Apex Group has unveiled a research report detailing the integration of artificial intelligence (AI) in private credit operations, revealing that a significant majority of firms are incorporating AI tools into their investment decision-making, risk monitoring, and operational workflows. The report, titled “AI-powered private credit,” is based on insights from 105 senior industry leaders, primarily C-suite executives from institutional-scale private credit platforms across the Americas, Asia Pacific, and the Middle East. Apex Group stated that the research aims to evaluate how the industry is implementing AI and the areas where operational transformation has yet to be completed.
The private credit sector has experienced rapid growth over the last decade as institutional investors seek yields beyond traditional public markets. As assets expand, fund managers are increasingly leveraging data-driven tools to analyze credit risk, process extensive financial data, and monitor investment portfolios.
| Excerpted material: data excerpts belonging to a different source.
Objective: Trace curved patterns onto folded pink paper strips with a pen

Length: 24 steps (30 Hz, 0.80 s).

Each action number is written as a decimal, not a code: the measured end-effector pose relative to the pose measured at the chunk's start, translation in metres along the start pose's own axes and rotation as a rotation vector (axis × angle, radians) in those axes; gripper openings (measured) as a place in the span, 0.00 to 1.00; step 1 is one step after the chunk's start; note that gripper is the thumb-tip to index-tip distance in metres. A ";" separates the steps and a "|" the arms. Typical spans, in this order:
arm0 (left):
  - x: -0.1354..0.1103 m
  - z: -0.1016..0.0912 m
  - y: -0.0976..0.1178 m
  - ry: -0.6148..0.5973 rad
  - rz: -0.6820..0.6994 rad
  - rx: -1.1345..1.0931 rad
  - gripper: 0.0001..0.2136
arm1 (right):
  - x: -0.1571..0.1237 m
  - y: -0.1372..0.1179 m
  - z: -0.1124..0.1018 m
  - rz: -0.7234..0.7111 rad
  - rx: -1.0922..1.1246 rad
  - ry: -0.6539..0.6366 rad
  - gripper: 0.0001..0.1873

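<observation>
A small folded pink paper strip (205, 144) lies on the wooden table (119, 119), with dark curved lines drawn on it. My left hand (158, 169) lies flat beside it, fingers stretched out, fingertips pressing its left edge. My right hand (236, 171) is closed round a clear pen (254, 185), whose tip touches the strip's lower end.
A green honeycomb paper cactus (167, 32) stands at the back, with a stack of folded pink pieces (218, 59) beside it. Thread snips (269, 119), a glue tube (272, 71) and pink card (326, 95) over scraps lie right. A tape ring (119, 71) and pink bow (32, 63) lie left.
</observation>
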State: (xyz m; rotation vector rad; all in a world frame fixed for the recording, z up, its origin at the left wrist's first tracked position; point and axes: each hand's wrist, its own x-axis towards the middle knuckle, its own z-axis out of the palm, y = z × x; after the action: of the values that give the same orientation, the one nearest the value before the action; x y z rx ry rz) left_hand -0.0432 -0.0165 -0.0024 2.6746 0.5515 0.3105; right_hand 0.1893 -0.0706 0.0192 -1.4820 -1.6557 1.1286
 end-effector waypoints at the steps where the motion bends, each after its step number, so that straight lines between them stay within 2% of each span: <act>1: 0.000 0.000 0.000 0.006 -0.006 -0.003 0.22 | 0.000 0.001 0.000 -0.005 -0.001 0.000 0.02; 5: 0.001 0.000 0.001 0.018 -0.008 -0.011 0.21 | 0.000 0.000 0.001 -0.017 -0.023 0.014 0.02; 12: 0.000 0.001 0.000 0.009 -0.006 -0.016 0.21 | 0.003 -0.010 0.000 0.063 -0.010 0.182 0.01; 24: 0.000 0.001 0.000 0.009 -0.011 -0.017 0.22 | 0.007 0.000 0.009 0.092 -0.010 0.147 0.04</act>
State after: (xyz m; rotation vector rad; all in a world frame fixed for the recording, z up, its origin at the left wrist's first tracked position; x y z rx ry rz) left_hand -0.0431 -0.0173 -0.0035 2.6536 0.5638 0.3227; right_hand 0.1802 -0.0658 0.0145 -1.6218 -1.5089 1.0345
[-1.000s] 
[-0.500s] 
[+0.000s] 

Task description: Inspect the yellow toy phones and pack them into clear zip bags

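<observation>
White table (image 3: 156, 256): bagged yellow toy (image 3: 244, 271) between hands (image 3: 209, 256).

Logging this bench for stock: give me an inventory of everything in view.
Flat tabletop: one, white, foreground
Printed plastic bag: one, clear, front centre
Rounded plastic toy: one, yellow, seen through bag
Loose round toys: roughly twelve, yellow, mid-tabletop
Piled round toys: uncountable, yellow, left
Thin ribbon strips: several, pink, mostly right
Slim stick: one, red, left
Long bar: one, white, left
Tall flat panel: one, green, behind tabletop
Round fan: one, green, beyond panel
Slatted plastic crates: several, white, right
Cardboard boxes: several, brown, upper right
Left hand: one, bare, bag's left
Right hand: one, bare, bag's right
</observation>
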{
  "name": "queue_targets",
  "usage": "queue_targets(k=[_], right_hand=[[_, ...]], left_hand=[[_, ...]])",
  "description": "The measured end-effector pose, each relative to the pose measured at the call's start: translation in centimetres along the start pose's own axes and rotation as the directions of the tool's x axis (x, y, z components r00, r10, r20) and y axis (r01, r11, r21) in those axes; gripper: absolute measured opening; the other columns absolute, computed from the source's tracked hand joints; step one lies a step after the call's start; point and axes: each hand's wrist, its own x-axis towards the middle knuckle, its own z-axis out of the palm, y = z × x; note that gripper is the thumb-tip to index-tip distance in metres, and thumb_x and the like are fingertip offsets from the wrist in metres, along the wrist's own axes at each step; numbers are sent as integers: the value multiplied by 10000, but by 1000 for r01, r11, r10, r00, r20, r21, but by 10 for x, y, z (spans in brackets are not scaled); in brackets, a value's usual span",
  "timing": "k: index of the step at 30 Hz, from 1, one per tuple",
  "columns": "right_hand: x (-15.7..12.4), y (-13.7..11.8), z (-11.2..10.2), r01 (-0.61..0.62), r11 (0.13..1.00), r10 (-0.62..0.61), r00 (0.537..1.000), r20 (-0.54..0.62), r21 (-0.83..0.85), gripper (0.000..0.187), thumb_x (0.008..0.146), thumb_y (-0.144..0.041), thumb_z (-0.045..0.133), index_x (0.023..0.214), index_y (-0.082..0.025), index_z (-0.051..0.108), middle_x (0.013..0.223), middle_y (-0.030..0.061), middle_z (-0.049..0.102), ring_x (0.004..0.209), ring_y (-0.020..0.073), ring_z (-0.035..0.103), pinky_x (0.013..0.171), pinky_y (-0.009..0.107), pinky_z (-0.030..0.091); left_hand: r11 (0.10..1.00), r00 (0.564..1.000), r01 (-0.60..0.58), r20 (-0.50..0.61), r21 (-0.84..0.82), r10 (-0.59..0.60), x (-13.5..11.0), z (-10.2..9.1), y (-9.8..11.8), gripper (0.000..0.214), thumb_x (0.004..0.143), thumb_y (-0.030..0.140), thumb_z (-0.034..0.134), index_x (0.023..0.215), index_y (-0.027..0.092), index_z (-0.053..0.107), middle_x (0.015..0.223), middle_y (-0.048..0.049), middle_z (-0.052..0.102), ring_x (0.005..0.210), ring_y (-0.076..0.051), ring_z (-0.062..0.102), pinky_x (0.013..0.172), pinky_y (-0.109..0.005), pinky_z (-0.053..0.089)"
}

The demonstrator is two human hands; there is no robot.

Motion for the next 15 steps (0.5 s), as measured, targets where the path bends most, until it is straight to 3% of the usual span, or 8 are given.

The findings indicate that AI is becoming central to the operational infrastructure of private credit firms, with 85% of respondents affirming that AI is now fully integrated into their activities. Investment decision-making and risk management emerged as the most significant areas benefitting from AI adoption, with 76% citing that AI supports investment decisions and 67% highlighting advantages for risk monitoring and credit analysis.
AI tools are frequently employed to scrutinize borrower financial statements, monitor credit exposure across portfolios, and assess macroeconomic factors impacting loan performance. The automation of these analyses allows managers to manage large loan portfolios without extensive manual review, thereby enhancing efficiency.
Moreover, the report suggests that AI may play a pivotal role in broadening the investor base for private credit. Approximately 94% of respondents indicated that AI is critically or very important in making private credit more accessible to non-institutional investors. Historically, access to private credit markets has been restricted to institutional players like pension funds and insurance companies. Technology platforms that automate risk analysis and reporting can facilitate the distribution of these investments to a wider audience.
While the report showcases widespread AI adoption in private credit firms, it also highlights a significant gap between deploying AI tools and restructuring operational processes to integrate these systems fully. Many firms have yet to modify their underlying data infrastructure and governance structures required for AI to effectively influence daily operations. Helen Wang, Chief AI and Data Science Officer at Apex Group, emphasized the need for governance to be designed into operational workflows from the beginning. “Governance cannot be treated as an overlay once AI becomes part of core operating workflows,” Wang stated. “It has to be designed in from the outset, so that controls scale alongside capability.”
Wang’s comments underscore the importance of balancing regulatory readiness and investor confidence without hampering decision-making processes, particularly for firms working across various jurisdictions or catering to a broader investor base. The report reveals that over 60% of respondents anticipate an increase in technology investments within operations by 20% to 50% over the next three years, with nearly half of the surveyed firms forecasting that 50% to 75% of their technology budgets will be allocated to AI capabilities during this period.
Eddie Kelly, Global Head of Product for Private Debt at Apex Group, remarked, “AI is now part of how private credit firms operate, but embedding technology and embedding operating discipline are not the same thing.” He added, “The firms that close that gap will be best positioned to scale with confidence.”
The report identifies middle-office operations as a key area for AI deployment, with approximately 63% of respondents indicating that they are implementing automation or AI tools within this domain. Common applications include data extraction from financial documents, processing borrower financial statements, and analyzing credit agreements, tasks traditionally requiring substantial manual effort.
Respondents noted significant benefits from these AI tools, such as improved data accuracy and expedited processing times, with around 37% citing enhanced data quality and 30% reporting reduced processing time for operational tasks. Investment priorities over the next three years point to risk monitoring and analytics as the leading focus at 27%, followed by retail distribution platforms at 20%, valuation and pricing systems at 17%, and data infrastructure and integration at 14%.
As AI usage expands in financial decision-making, governance remains a critical concern, with more than 60% of respondents indicating that they have established formal policies to govern the ethical use of AI in credit analysis and portfolio management. As private credit markets continue to evolve, firms are increasingly relying on data-driven infrastructures to manage loan portfolios, track borrower performance, and provide comprehensive reporting to investors.
The Apex Group report illustrates a noteworthy shift in private credit firms’ operations, as they increasingly harness AI to enhance efficiency and decision-making, while simultaneously recognizing the need for deeper operational transformation to maximize the technology’s potential.